▸ Input material:
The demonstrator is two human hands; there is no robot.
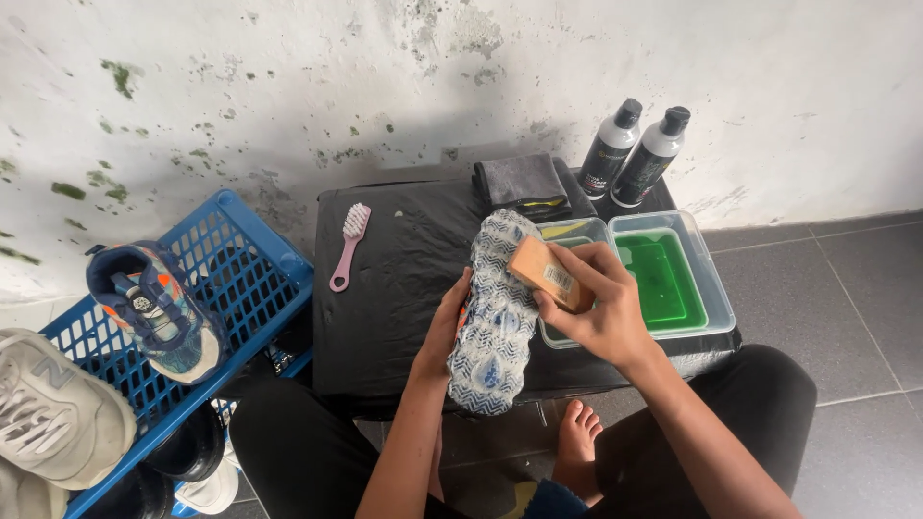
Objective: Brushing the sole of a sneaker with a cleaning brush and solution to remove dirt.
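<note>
My left hand (444,327) grips a sneaker (495,322) turned sole up, its blue and white patterned sole facing me, over the black covered table (394,279). My right hand (601,308) holds a wooden brush (548,274) pressed against the upper part of that sole. The shoe's upper is hidden beneath it.
A clear tub of green liquid (673,279) stands right of the shoe, with two bottles (635,154) and a folded grey cloth (521,183) behind. A pink brush (348,245) lies on the table. A blue rack (231,279) at left carries a blue sneaker (154,308) and white shoes (58,413).
</note>
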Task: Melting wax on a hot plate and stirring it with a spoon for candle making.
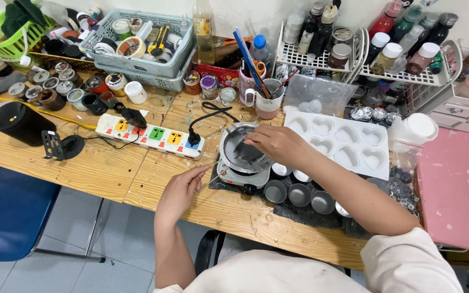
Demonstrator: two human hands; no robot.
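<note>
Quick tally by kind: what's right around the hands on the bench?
Metal melting pot under the right hand: 1
Small hot plate: 1
Thin metal rod in the left hand: 1
White heart mould tray: 1
Power strip: 1
Small round metal tins fully in view: 3
Total: 8

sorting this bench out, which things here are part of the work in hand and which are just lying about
In use:
- left hand on thin metal handle
- right hand over round metal melting pot
- small grey hot plate under it

Lying about:
- white heart-shaped silicone mould
- white power strip with coloured sockets
- black cylinder
- grey plastic baskets
</note>
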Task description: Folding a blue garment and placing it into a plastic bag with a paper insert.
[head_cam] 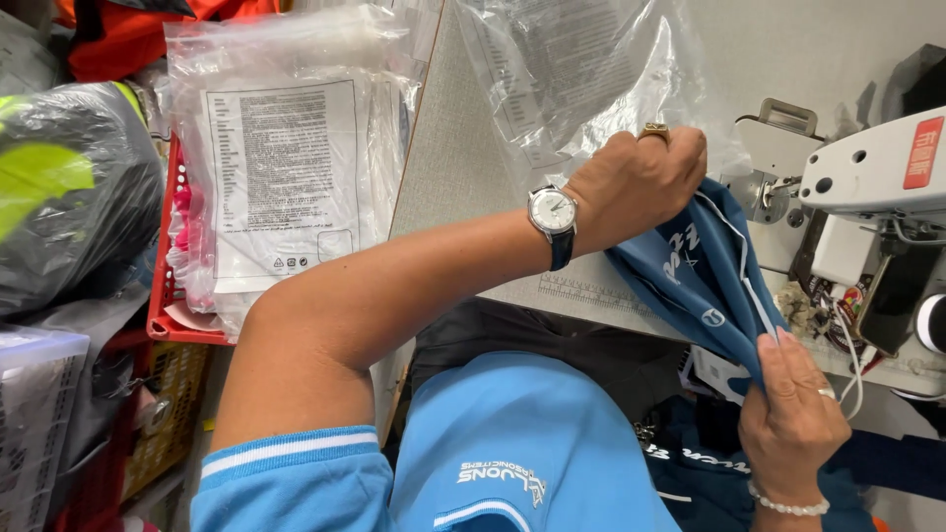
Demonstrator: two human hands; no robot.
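Stretching blue knit garment with white piping [705, 281] between our two hands, above grey counter [463, 148] edge, so seam lies taut and readable. Left hand [641, 182] clenched on upper end, wristwatch with white dial [552, 215] turned up; fingers hidden in cloth fold. Right hand [793, 414] pinches lower end, fingertips closed on hem. White sewing machine [877, 172] just beside, within reach. Clear plastic bags with printed sheets [286, 167] stacked left in red plastic crate [168, 296], out of working zone.

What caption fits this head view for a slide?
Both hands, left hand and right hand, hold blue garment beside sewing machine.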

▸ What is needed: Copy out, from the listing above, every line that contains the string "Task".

▸ Answer to this problem:
Task: Melting wax on a hot plate and stirring it with a spoon for candle making.
Task description: Folding a blue garment and placing it into a plastic bag with a paper insert.

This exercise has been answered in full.